Please set down each line of the data again, unchanged.

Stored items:

================================

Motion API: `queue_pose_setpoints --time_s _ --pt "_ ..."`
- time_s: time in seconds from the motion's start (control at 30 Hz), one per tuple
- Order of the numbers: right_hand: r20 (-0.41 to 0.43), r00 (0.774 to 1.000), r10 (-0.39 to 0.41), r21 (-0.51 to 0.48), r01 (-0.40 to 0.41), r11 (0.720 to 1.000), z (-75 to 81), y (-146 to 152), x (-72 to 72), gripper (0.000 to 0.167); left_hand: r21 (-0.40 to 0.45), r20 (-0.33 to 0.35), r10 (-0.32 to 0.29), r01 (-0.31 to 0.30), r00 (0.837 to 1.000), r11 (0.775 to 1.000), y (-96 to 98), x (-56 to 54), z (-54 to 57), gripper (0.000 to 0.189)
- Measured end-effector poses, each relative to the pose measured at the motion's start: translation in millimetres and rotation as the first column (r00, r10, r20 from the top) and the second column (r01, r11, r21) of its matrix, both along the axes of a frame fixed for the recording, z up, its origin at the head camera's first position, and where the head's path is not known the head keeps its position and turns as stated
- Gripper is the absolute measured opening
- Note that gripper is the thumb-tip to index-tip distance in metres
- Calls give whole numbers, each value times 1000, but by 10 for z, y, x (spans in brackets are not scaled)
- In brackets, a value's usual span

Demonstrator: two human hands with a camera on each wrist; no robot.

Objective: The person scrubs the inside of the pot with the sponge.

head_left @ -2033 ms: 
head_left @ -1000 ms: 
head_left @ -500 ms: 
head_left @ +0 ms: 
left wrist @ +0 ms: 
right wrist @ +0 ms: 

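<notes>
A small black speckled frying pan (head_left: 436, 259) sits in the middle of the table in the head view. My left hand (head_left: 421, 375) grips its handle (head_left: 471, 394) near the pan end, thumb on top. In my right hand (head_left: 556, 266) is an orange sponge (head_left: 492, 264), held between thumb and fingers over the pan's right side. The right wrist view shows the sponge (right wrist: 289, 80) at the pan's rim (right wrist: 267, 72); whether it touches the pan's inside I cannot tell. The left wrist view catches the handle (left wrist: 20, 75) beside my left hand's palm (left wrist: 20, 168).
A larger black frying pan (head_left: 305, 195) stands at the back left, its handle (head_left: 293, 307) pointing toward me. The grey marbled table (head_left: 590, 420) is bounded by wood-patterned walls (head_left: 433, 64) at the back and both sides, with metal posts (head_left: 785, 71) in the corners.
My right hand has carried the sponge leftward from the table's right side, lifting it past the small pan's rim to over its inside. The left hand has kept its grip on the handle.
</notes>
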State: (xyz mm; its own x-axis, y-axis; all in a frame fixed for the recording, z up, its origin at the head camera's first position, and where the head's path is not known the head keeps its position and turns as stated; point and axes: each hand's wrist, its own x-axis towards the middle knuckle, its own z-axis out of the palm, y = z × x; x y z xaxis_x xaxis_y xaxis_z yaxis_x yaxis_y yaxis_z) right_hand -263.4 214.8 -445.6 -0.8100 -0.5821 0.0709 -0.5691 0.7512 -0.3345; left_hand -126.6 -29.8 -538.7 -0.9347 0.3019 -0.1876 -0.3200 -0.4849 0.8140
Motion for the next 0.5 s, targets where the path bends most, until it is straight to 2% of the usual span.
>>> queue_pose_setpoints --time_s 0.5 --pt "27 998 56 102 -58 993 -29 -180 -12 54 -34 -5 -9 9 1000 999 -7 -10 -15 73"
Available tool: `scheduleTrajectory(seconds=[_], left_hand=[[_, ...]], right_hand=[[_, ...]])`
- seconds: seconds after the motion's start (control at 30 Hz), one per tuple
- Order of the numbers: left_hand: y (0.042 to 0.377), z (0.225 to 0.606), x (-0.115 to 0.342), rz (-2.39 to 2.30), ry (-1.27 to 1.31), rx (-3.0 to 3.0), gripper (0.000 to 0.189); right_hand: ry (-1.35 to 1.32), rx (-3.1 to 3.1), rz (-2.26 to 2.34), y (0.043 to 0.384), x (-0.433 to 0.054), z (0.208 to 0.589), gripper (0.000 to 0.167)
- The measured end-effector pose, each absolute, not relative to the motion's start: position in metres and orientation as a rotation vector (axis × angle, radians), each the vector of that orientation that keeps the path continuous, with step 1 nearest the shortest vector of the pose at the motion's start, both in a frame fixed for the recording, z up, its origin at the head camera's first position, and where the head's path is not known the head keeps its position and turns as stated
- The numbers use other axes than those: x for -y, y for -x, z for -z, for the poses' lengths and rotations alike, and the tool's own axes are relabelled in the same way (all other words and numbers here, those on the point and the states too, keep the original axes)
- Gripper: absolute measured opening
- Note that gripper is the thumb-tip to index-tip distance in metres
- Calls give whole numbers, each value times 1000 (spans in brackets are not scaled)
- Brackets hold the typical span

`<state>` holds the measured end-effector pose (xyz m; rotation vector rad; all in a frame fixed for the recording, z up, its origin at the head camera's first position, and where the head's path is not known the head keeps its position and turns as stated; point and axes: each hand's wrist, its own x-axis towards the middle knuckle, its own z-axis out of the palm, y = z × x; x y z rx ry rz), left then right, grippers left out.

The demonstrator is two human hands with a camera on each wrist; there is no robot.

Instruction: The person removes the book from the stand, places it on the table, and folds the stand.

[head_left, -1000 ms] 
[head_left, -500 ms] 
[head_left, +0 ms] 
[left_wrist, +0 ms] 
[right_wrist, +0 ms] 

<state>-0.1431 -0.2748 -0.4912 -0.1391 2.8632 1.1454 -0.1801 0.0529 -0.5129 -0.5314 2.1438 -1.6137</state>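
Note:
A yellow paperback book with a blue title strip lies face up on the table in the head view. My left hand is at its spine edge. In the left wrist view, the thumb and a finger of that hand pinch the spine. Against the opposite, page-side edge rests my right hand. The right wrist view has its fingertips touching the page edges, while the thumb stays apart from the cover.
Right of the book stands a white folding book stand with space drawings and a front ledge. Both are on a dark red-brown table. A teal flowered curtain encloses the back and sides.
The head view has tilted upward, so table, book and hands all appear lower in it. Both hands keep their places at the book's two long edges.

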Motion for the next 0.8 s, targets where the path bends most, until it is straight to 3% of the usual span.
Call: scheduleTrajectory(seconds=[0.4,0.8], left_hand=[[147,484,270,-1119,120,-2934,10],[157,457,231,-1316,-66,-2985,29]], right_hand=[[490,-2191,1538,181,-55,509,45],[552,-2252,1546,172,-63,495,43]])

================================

- **Answer for the task**
Motion API: `queue_pose_setpoints --time_s _ --pt "_ ..."`
- time_s: time in seconds from the motion's start (control at 30 Hz), one per tuple
- Order of the numbers: right_hand: r20 (-0.41 to 0.43), r00 (0.774 to 1.000), r10 (-0.39 to 0.41), r21 (-0.51 to 0.48), r01 (-0.40 to 0.41), r11 (0.720 to 1.000), z (-75 to 81), y (-146 to 152), x (-72 to 72), gripper (0.000 to 0.167); left_hand: r21 (-0.40 to 0.45), r20 (-0.33 to 0.35), r10 (-0.32 to 0.29), r01 (-0.31 to 0.30), r00 (0.837 to 1.000), r11 (0.775 to 1.000), y (-96 to 98), x (-56 to 54), z (-54 to 57), gripper (0.000 to 0.189)
- Measured end-effector poses, each relative to the pose measured at the motion's start: translation in millimetres and rotation as the first column (r00, r10, r20 from the top) and the second column (r01, r11, r21) of its matrix, both along the axes of a frame fixed for the recording, z up, its origin at the head camera's first position, and where the head's path is not known the head keeps its position and turns as stated
- Gripper is the absolute measured opening
- Note that gripper is the thumb-tip to index-tip distance in metres
- Calls give whole numbers, each value times 1000, but by 10 for z, y, x (spans in brackets are not scaled)
- In brackets, a value's usual span

Demonstrator: two human hands with a camera on each wrist; no robot.

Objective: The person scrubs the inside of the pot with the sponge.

head_left @ -2033 ms: 
head_left @ -1000 ms: 
head_left @ -500 ms: 
head_left @ +0 ms: 
left wrist @ +0 ms: 
right wrist @ +0 ms: 

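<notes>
A small black speckled frying pan (head_left: 436, 259) sits in the middle of the table in the head view. My left hand (head_left: 421, 375) grips its handle (head_left: 471, 394) near the pan end, thumb on top. In my right hand (head_left: 556, 266) is an orange sponge (head_left: 492, 264), held between thumb and fingers over the pan's right side. The right wrist view shows the sponge (right wrist: 289, 80) at the pan's rim (right wrist: 267, 72); whether it touches the pan's inside I cannot tell. The left wrist view catches the handle (left wrist: 20, 75) beside my left hand's palm (left wrist: 20, 168).
A larger black frying pan (head_left: 305, 195) stands at the back left, its handle (head_left: 293, 307) pointing toward me. The grey marbled table (head_left: 590, 420) is bounded by wood-patterned walls (head_left: 433, 64) at the back and both sides, with metal posts (head_left: 785, 71) in the corners.
My right hand has carried the sponge leftward from the table's right side, lifting it past the small pan's rim to over its inside. The left hand has kept its grip on the handle.
</notes>
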State: (xyz mm; its own x-axis, y-axis; all in a frame fixed for the recording, z up, its origin at the head camera's first position, and where the head's path is not known the head keeps its position and turns as stated; point and axes: each hand's wrist, its own x-axis towards the middle knuckle, its own z-axis out of the palm, y = z × x; x y z xaxis_x xaxis_y xaxis_z yaxis_x yaxis_y yaxis_z) right_hand -263.4 214.8 -445.6 -0.8100 -0.5821 0.0709 -0.5691 0.7512 -0.3345; left_hand -126.6 -29.8 -538.7 -0.9347 0.3019 -0.1876 -0.3200 -0.4849 0.8140
Motion for the next 0.5 s, targets where the path bends most, until it is straight to 2% of the usual span.
>>> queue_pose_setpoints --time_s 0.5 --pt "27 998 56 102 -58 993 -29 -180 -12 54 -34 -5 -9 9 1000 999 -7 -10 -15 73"
Available tool: `scheduleTrajectory(seconds=[_], left_hand=[[_, ...]], right_hand=[[_, ...]])`
- seconds: seconds after the motion's start (control at 30 Hz), one per tuple
- Order of the numbers: left_hand: y (0.042 to 0.377), z (0.225 to 0.606), x (-0.115 to 0.342), rz (-2.39 to 2.30), ry (-1.27 to 1.31), rx (-3.0 to 3.0), gripper (0.000 to 0.189); right_hand: ry (-1.35 to 1.32), rx (-3.1 to 3.1), rz (-2.26 to 2.34), y (0.043 to 0.384), x (-0.433 to 0.054), z (0.208 to 0.589), gripper (0.000 to 0.167)
- The measured end-effector pose, each absolute, not relative to the motion's start: position in metres and orientation as a rotation vector (axis × angle, radians), each the vector of that orientation that keeps the path continuous, with step 1 nearest the shortest vector of the pose at the motion's start, both in a frame fixed for the recording, z up, its origin at the head camera's first position, and where the head's path is not known the head keeps its position and turns as stated
- The numbers use other axes than those: x for -y, y for -x, z for -z, for the poses' lengths and rotations alike, and the tool's own axes are relabelled in the same way (all other words and numbers here, those on the point and the states too, keep the original axes)
- Gripper: absolute measured opening
- Note that gripper is the thumb-tip to index-tip distance in metres
- Calls give whole numbers, each value times 1000 (spans in brackets are not scaled)
- Brackets hold the typical span

`<state>` holds the measured end-effector pose (xyz m; rotation vector rad; all in a frame fixed for the recording, z up, its origin at the head camera's first position, and where the head's path is not known the head keeps its position and turns as stated; point and axes: each hand's wrist, its own x-axis towards the middle knuckle, its own z-axis out of the palm, y = z × x; x y z rx ry rz), left then right, grippers left out.

The demonstrator is two human hands with a camera on each wrist; there is no robot.

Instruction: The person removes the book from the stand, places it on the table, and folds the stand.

[head_left, -1000 ms] 
[head_left, -500 ms] 
[head_left, +0 ms] 
[left_wrist, +0 ms] 
[right_wrist, +0 ms] 

<state>-0.1431 -0.2748 -0.4912 -0.1391 2.8632 1.1454 -0.1801 0.0529 -0.5129 -0.5314 2.1438 -1.6137</state>
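Note:
A yellow paperback book with a blue title strip lies face up on the table in the head view. My left hand is at its spine edge. In the left wrist view, the thumb and a finger of that hand pinch the spine. Against the opposite, page-side edge rests my right hand. The right wrist view has its fingertips touching the page edges, while the thumb stays apart from the cover.
Right of the book stands a white folding book stand with space drawings and a front ledge. Both are on a dark red-brown table. A teal flowered curtain encloses the back and sides.
The head view has tilted upward, so table, book and hands all appear lower in it. Both hands keep their places at the book's two long edges.
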
Motion for the next 0.8 s, targets where the path bends most, until it is straight to 3% of the usual span.
Call: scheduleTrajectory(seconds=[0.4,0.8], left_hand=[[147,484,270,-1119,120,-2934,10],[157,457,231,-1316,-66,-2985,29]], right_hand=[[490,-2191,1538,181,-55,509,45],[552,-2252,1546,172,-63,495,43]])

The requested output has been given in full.